- **What is being asked**
The material must be repeated exactly, with every line intact.

- **Collected data**
-.-.-

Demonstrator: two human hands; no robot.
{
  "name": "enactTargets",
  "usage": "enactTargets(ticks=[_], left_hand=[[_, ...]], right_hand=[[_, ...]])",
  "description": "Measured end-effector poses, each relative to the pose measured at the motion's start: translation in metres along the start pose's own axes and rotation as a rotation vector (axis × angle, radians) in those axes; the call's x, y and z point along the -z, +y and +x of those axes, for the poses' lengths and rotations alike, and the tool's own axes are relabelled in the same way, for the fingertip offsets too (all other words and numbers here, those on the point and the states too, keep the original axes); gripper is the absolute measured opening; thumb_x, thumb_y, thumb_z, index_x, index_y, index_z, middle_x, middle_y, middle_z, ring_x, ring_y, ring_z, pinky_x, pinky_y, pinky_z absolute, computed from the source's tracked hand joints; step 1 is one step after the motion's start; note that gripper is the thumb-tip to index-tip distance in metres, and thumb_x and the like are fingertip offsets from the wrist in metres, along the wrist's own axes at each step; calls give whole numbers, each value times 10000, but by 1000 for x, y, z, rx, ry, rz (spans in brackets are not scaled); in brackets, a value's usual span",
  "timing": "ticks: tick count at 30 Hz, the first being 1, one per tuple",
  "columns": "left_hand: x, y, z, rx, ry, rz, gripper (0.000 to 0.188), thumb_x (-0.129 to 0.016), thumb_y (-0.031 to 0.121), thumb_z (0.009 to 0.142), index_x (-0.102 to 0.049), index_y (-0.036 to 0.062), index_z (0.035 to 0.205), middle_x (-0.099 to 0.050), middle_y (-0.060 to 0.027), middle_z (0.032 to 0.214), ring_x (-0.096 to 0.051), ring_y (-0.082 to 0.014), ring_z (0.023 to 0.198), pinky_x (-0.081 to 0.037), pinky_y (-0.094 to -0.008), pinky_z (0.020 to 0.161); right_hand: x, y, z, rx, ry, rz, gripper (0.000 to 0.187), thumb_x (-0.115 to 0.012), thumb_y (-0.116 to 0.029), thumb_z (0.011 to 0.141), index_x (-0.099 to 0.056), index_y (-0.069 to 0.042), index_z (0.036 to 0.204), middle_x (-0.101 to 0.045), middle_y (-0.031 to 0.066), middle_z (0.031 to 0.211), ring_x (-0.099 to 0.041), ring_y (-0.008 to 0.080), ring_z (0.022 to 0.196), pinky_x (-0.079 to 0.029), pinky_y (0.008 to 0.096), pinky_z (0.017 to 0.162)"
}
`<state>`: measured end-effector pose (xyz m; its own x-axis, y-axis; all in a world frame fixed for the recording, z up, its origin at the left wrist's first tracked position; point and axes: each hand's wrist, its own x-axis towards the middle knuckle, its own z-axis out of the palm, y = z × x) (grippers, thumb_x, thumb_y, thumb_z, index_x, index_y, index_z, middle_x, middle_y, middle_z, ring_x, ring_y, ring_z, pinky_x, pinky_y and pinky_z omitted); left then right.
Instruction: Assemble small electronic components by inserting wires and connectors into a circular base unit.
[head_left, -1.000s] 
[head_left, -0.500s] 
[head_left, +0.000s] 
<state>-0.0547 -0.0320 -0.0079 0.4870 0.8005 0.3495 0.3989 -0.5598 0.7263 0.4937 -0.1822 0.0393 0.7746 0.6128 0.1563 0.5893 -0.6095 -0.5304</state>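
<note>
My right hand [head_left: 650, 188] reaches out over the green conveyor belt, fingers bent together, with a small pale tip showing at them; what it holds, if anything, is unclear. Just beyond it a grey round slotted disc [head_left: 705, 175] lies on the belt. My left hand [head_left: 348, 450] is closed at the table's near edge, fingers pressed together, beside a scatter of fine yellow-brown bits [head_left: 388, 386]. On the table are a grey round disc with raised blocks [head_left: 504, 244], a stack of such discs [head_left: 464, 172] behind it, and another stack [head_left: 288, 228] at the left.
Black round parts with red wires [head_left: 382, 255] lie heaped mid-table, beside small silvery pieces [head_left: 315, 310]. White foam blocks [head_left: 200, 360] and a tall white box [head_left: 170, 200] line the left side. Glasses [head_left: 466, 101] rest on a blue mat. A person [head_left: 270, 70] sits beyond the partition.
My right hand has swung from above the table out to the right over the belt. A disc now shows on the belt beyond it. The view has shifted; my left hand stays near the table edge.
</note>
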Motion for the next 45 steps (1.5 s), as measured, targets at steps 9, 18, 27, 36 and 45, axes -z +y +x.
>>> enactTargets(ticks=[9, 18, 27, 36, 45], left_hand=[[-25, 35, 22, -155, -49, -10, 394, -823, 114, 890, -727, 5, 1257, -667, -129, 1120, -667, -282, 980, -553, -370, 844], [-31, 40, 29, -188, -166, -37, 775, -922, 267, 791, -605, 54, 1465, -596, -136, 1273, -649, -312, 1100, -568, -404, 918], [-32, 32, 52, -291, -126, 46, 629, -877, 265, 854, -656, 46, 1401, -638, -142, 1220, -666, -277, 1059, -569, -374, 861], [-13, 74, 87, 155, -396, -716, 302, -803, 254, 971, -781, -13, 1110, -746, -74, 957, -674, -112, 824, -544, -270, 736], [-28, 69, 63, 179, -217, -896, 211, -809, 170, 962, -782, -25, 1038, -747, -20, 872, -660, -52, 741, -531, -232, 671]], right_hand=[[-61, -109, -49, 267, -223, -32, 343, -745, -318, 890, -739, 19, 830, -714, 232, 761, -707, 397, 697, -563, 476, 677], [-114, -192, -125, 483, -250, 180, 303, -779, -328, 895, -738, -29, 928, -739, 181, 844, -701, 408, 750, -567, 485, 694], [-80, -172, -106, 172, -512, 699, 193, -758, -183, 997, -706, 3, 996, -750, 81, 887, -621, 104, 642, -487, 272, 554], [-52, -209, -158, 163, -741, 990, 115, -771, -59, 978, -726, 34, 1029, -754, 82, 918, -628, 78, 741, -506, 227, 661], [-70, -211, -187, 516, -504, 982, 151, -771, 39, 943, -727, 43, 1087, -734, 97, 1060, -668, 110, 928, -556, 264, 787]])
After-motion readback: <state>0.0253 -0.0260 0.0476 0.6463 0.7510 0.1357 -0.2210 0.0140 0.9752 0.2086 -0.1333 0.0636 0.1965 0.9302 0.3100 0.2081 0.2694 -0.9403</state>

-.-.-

- **Problem solution**
Demonstrator: two human hands; no robot.
{
  "name": "enactTargets",
  "usage": "enactTargets(ticks=[_], left_hand=[[_, ...]], right_hand=[[_, ...]])",
  "description": "Measured end-effector poses, each relative to the pose measured at the motion's start: translation in metres along the start pose's own axes and rotation as a rotation vector (axis × angle, radians) in those axes; the call's x, y and z point along the -z, +y and +x of those axes, for the poses' lengths and rotations alike, and the tool's own axes are relabelled in the same way, for the fingertip offsets too (all other words and numbers here, those on the point and the states too, keep the original axes); gripper is the absolute measured opening; thumb_x, thumb_y, thumb_z, index_x, index_y, index_z, middle_x, middle_y, middle_z, ring_x, ring_y, ring_z, pinky_x, pinky_y, pinky_z absolute, computed from the source's tracked hand joints; step 1 is one step after the motion's start; note that gripper is the thumb-tip to index-tip distance in metres, and thumb_x and the like are fingertip offsets from the wrist in metres, along the wrist's own axes at each step; calls give whole numbers, each value times 10000, but by 1000 for x, y, z, rx, ry, rz (spans in brackets are not scaled); in brackets, a value's usual span",
  "timing": "ticks: tick count at 30 Hz, the first being 1, one per tuple",
  "columns": "left_hand: x, y, z, rx, ry, rz, gripper (0.000 to 0.188), thumb_x (-0.129 to 0.016), thumb_y (-0.031 to 0.121), thumb_z (0.009 to 0.142), index_x (-0.102 to 0.049), index_y (-0.036 to 0.062), index_z (0.035 to 0.205), middle_x (-0.099 to 0.050), middle_y (-0.060 to 0.027), middle_z (0.032 to 0.214), ring_x (-0.096 to 0.051), ring_y (-0.082 to 0.014), ring_z (0.023 to 0.198), pinky_x (-0.081 to 0.037), pinky_y (-0.094 to -0.008), pinky_z (0.020 to 0.161); right_hand: x, y, z, rx, ry, rz, gripper (0.000 to 0.187), thumb_x (-0.115 to 0.012), thumb_y (-0.116 to 0.029), thumb_z (0.011 to 0.141), index_x (-0.099 to 0.056), index_y (-0.069 to 0.042), index_z (0.036 to 0.204), middle_x (-0.101 to 0.045), middle_y (-0.031 to 0.066), middle_z (0.031 to 0.211), ring_x (-0.099 to 0.041), ring_y (-0.008 to 0.080), ring_z (0.022 to 0.196), pinky_x (-0.079 to 0.029), pinky_y (0.008 to 0.096), pinky_z (0.017 to 0.162)"
}
`<state>`: measured end-effector pose (xyz m; its own x-axis, y-axis; all in a world frame fixed for the recording, z up, its origin at the left wrist's first tracked position; point and axes: each hand's wrist, its own x-axis towards the middle knuckle, its own z-axis out of the palm, y = z × x) (grippers, thumb_x, thumb_y, thumb_z, index_x, index_y, index_z, middle_x, middle_y, middle_z, ring_x, ring_y, ring_z, pinky_x, pinky_y and pinky_z omitted); left then right.
Instruction: Assemble small electronic components by inserting wires and connectors into a circular base unit.
[head_left, -1.000s] 
[head_left, -0.500s] 
[head_left, +0.000s] 
<state>-0.0547 -0.0320 -0.0079 0.4870 0.8005 0.3495 0.3989 -0.5598 0.7263 0.4937 -0.1822 0.0393 0.7746 0.6128 0.1563 0.5893 -0.6095 -0.5304</state>
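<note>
My right hand [head_left: 650, 188] reaches out over the green conveyor belt, fingers bent together, with a small pale tip showing at them; what it holds, if anything, is unclear. Just beyond it a grey round slotted disc [head_left: 705, 175] lies on the belt. My left hand [head_left: 348, 450] is closed at the table's near edge, fingers pressed together, beside a scatter of fine yellow-brown bits [head_left: 388, 386]. On the table are a grey round disc with raised blocks [head_left: 504, 244], a stack of such discs [head_left: 464, 172] behind it, and another stack [head_left: 288, 228] at the left.
Black round parts with red wires [head_left: 382, 255] lie heaped mid-table, beside small silvery pieces [head_left: 315, 310]. White foam blocks [head_left: 200, 360] and a tall white box [head_left: 170, 200] line the left side. Glasses [head_left: 466, 101] rest on a blue mat. A person [head_left: 270, 70] sits beyond the partition.
My right hand has swung from above the table out to the right over the belt. A disc now shows on the belt beyond it. The view has shifted; my left hand stays near the table edge.
</note>
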Motion for the next 45 steps (1.5 s), as measured, targets at steps 9, 18, 27, 36 and 45, axes -z +y +x.
>>> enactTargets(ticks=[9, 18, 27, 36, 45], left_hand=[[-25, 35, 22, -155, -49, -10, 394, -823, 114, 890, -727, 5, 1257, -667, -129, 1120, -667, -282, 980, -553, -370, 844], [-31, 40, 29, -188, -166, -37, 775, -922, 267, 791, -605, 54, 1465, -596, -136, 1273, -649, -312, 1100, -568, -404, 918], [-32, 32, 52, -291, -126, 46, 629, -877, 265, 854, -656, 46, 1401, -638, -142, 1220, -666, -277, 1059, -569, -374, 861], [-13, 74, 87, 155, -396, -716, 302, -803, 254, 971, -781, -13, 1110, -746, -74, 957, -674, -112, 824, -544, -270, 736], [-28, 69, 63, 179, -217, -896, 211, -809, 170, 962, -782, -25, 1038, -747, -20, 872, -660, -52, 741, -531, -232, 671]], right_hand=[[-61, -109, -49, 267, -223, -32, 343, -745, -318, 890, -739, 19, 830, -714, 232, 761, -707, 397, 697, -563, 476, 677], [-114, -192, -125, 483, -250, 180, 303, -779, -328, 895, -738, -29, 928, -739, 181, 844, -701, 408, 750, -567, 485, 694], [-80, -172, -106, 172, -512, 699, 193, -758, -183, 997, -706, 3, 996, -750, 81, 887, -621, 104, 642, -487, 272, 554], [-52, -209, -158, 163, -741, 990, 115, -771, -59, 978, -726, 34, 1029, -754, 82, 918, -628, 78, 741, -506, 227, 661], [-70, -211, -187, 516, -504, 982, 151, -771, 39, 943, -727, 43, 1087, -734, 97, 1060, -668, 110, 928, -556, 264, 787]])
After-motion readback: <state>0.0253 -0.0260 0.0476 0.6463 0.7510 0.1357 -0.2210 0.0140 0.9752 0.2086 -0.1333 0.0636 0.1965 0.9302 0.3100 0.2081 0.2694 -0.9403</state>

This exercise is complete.